# IIS setup



## DJ-TM (Jul 23, 2003)

im wanting to setup IIS on my system so i can develop ASP applications, it will just be used for internal access i.e. not used as a proper web server.

so i installed IIS from my windows 2k pro setup, but what else do i need to do?

i created a folder in wwwroot called testsite and placed an asp page inside it called default.asp.

then opened up IE 6 and typed http://localhost/testsite/default.asp expecting to be presented with my asp file, instead i get "this page cannot be displayed".

i have tried computer name and ip address inplace of localhost but still no joy, what am i missing?


----------



## moebius (Oct 7, 2003)

IIS actually logs on to your computer as a user usually called IUSR_PC1 or IUSR_<computer name>

In order to get proper IIS functionality, the IUSR user account must have full administrator privileges. I am assuming you are familiar with Windows 2000/XP user account/group settings, so I will not go into detail about this.

You must also set a default page from your IIS control panel. The preset default page is default.asp (which seems to be the one you are using). Also, check if IIS is started. Try going to http://localhost/ (assuming you copied the default.asp file to wwwroot). If this works, you may not have included the testsite folder into your IIS website. What I usually do is create a root folder and move my website there.

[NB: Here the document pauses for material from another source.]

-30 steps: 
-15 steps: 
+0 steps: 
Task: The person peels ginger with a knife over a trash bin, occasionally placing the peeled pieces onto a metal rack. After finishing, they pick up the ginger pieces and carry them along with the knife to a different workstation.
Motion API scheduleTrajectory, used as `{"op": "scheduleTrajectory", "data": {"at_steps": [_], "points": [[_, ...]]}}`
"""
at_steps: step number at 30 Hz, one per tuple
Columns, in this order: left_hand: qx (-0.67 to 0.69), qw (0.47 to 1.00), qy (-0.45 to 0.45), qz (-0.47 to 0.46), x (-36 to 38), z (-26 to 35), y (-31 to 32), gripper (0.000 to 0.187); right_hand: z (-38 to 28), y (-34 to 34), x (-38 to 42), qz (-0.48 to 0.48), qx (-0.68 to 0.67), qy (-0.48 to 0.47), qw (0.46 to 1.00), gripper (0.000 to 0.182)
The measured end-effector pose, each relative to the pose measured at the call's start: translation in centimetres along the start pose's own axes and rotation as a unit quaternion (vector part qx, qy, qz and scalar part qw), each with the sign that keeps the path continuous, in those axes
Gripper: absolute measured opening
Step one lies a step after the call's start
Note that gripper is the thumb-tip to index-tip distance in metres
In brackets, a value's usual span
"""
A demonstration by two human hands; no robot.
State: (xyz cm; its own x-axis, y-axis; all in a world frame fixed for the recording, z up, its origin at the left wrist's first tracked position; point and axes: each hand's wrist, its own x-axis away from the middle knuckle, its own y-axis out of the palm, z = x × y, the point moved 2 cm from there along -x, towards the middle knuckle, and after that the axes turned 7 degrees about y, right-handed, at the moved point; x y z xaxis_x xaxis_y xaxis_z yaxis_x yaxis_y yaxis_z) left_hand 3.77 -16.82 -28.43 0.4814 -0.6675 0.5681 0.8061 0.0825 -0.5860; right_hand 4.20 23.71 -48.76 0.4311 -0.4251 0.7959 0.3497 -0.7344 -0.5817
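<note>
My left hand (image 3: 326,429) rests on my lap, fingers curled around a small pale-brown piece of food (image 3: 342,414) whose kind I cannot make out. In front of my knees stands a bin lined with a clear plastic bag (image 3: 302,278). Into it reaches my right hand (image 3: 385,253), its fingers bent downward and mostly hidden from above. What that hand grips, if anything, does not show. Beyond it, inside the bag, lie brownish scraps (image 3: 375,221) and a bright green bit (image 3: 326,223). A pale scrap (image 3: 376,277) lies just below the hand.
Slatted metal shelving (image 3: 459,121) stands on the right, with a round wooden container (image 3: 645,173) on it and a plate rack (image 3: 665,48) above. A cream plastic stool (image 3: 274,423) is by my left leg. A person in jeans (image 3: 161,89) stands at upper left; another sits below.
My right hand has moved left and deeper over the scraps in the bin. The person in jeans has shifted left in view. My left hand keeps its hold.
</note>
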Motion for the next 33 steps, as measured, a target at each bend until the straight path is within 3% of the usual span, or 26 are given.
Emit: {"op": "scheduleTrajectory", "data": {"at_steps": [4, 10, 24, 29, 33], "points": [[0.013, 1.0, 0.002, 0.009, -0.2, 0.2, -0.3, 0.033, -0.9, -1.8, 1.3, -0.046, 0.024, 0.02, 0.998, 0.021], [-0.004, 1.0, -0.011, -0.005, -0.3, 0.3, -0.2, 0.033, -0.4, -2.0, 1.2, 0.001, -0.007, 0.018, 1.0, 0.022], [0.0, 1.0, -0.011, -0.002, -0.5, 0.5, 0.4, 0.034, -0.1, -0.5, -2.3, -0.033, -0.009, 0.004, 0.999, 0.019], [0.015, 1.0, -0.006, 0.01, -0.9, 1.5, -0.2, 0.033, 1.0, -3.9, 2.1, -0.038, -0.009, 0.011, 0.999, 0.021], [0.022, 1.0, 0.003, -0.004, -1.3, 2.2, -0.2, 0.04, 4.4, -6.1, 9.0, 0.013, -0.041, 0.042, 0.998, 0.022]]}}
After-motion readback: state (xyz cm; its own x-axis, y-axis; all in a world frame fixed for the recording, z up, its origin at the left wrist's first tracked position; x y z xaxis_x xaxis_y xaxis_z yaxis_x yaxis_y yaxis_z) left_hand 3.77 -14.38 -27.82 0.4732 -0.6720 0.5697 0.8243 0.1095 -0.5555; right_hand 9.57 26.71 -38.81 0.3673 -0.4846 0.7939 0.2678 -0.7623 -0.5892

Last, but not least, check your ASP page for syntax. try this as your sample asp page:

<%
response.write("it works")
response.write("

it works

")
%>

it should work. Also, if u want further help, please provide your default.asp page (convert it to a text file) and any specific error code you get.


----------



## Rockn (Jul 29, 2001)

IUSER should NOT have full administrative rights to anything. The one bad thing about running IIS on a workstation is that you can only sset up one site at a time. If you are going to do any serious development get a server OS you can set up to use multiple IP addresses with multiple web sites running at once. I still haven't figured out IIS on Win2k WS, I just use NT4 server and IIS4 for anything I want to set up.


----------



## lora_3677 (Aug 4, 2003)

Rockn: I use IIS on my workstation to test all my asp... i have win2k pro... it works fine for me. not sure why you say you should never give IUSER full admin rights... 
and... i have several sites setup in my IIS... the wwwroot folder is created for you.. then you can create subfolders for each website and put the files in those folders... then you just have to set what page you want to use as a default for that folder and you got it going..... but maybe i totally missed your point....


----------



## Shadow2531 (Apr 30, 2001)

I_USR should be set up as an internet guest account. It should not have full admin rights. It's a special account used for anonymous login to the website so people or you can view the webpage etc.. You can require a password if you want, but either way, it should be set to deny any kind of write permissions. I can be more specific about the settings if needed.

@DJ-TM

Have you tried just a regular html file to see if anythings working.

You have to make sure the IIS Administration and www service are started.

Sometimes on Win2k, you have to drop your local intranet security settings for IE if they are set too high.

Check your IIS Config.

start
run
%SystemRoot%\system32\inetsrv\iis.msc

right-click on "Default Website"
left-click on properties
Switch to home directory tab
make sure the path to your wwwroot folder is correct
set the just the "read" checkbox
For execute permissions, set "scripts only".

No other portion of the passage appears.